What this task involves: Across the data below, how many lines have the word "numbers" in them? Respond with the number alone.

Collection entries:
##########

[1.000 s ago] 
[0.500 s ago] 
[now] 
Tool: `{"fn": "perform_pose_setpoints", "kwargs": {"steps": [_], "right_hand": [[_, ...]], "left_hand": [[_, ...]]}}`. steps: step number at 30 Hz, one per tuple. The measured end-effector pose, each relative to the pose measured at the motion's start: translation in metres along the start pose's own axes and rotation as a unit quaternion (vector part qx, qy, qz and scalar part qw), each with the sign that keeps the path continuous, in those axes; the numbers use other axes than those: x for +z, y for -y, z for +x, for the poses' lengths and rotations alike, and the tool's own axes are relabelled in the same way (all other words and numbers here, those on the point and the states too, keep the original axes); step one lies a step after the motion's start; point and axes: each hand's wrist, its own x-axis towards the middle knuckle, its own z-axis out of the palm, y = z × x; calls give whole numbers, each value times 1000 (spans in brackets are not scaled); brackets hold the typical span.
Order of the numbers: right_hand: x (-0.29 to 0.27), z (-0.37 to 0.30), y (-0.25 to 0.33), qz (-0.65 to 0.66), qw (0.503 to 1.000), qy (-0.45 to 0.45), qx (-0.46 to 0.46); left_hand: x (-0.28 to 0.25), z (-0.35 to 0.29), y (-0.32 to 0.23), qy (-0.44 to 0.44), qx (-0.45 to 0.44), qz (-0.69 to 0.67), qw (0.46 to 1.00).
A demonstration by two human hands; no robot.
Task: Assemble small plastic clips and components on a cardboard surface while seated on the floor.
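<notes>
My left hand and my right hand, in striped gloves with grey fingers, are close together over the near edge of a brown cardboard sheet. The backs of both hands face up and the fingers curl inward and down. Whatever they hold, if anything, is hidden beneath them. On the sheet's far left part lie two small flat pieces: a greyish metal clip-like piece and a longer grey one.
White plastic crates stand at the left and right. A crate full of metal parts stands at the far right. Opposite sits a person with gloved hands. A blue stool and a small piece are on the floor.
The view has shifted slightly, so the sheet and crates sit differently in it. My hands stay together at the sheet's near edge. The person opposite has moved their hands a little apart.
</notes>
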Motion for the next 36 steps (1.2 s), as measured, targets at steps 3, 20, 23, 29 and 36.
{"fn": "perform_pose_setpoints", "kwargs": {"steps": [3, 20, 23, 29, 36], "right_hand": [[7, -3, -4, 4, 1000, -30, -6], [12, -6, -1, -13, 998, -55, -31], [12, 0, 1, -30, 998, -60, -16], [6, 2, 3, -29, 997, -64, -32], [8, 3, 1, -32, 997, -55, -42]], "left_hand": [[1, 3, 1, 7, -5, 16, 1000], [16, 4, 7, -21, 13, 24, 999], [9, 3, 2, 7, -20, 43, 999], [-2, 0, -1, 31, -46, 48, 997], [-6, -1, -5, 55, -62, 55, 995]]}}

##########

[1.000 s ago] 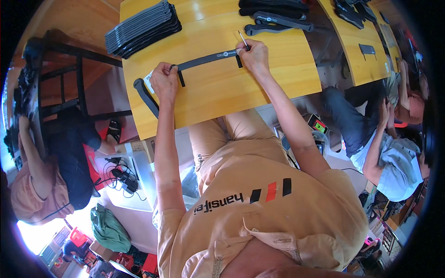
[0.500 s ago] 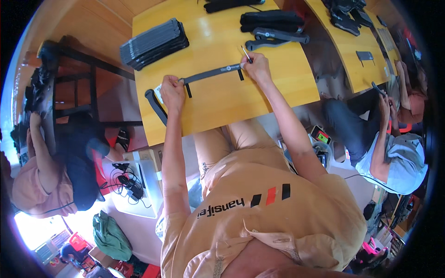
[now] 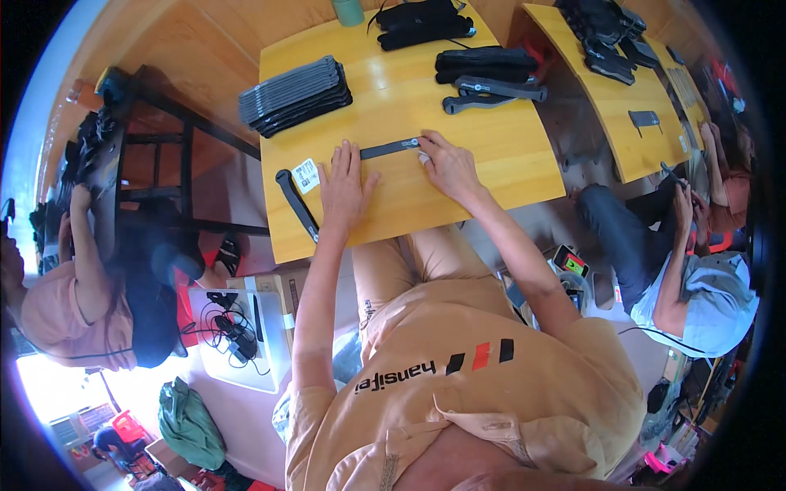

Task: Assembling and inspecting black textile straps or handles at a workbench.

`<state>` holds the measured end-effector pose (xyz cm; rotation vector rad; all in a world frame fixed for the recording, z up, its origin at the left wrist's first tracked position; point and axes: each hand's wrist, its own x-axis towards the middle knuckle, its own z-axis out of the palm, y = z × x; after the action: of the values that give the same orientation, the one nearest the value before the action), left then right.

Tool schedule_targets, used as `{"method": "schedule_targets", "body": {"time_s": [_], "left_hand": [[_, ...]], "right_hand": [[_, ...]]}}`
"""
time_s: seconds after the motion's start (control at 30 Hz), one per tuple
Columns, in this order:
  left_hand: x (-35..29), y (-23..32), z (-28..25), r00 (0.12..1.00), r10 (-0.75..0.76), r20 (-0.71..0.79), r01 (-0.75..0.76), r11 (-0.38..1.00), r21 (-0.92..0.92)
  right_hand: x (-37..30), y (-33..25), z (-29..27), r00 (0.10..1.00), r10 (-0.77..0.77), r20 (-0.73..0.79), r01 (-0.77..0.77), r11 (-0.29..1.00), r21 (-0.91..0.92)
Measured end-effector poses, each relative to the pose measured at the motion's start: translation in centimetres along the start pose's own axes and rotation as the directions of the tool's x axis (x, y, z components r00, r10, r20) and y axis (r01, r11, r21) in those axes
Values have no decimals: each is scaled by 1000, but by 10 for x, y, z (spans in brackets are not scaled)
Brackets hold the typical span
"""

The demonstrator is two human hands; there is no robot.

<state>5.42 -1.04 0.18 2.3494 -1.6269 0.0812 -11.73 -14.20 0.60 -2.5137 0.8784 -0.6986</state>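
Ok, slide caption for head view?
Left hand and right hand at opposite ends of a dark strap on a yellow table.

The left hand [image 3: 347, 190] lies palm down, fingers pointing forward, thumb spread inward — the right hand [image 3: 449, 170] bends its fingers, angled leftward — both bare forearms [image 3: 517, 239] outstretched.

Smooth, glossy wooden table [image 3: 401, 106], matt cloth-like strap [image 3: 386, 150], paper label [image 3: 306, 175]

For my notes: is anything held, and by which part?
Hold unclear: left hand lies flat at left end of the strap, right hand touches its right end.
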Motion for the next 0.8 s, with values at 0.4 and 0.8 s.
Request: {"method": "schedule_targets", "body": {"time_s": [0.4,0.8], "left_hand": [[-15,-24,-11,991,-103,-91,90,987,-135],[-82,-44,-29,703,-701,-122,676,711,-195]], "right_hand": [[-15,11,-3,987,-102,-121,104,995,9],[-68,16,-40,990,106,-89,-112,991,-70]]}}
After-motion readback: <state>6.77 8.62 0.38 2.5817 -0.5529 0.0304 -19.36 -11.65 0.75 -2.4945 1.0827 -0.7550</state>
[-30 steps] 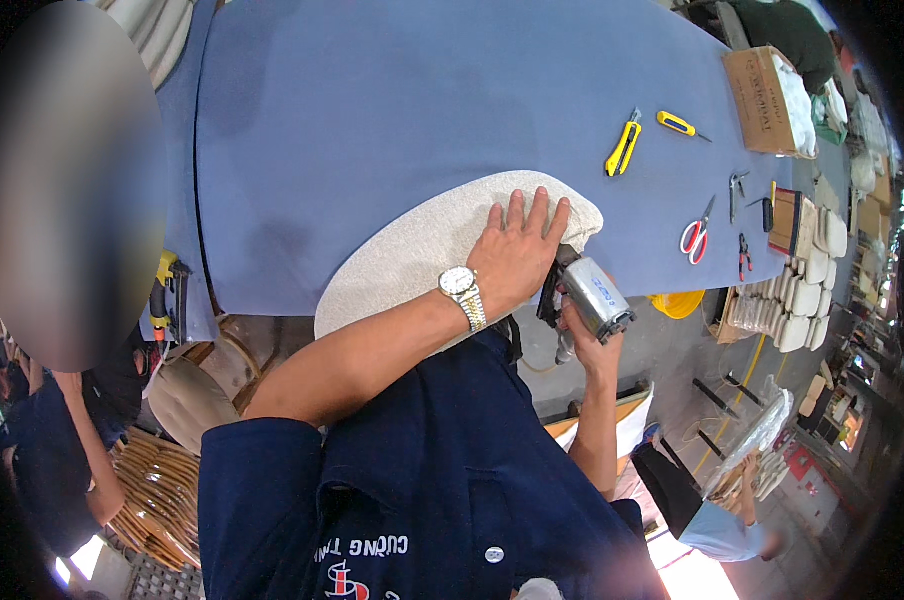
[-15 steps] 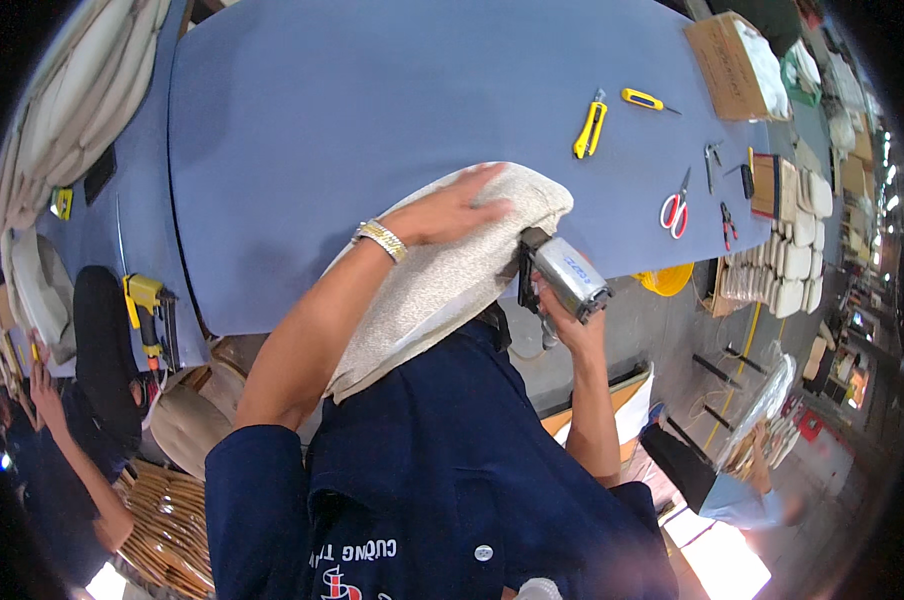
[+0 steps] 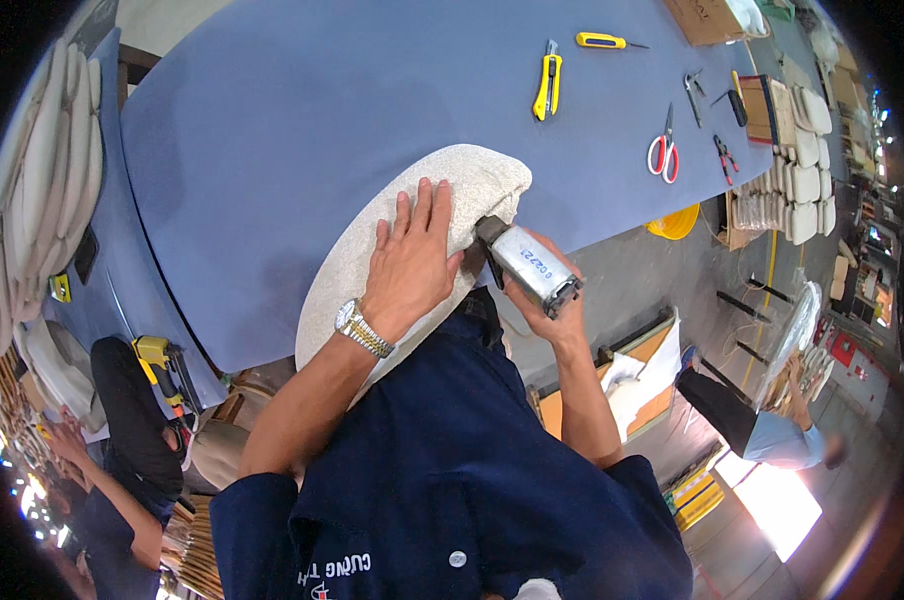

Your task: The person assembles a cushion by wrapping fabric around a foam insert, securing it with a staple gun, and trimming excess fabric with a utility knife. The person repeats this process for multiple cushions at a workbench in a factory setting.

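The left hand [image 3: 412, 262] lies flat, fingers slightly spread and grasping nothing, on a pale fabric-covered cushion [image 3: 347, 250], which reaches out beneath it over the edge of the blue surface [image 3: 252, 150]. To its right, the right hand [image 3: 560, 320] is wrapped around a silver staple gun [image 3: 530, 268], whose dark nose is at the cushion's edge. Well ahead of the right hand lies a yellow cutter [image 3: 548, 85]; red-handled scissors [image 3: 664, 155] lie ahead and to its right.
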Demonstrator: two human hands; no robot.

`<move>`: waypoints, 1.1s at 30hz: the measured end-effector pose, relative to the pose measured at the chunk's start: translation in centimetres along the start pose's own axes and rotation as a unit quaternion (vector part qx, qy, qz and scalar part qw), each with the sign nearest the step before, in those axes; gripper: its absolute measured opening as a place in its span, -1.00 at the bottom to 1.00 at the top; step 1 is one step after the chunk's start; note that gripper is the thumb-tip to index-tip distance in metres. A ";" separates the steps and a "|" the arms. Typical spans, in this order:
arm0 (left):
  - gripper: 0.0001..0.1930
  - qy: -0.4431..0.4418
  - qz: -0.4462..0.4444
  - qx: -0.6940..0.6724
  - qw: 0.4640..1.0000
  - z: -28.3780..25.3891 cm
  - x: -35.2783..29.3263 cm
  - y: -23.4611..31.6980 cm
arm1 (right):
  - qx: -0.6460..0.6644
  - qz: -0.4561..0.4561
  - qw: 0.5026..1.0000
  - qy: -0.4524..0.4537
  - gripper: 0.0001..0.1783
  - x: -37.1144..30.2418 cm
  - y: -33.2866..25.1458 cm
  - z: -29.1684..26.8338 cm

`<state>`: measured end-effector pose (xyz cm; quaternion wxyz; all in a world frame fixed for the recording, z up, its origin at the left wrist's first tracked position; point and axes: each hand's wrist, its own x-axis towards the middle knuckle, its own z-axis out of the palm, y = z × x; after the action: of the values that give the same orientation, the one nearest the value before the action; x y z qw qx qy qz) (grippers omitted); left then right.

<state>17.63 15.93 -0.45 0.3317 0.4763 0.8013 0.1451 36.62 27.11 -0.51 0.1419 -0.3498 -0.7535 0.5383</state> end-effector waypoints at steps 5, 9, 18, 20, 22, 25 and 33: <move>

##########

Solution: 2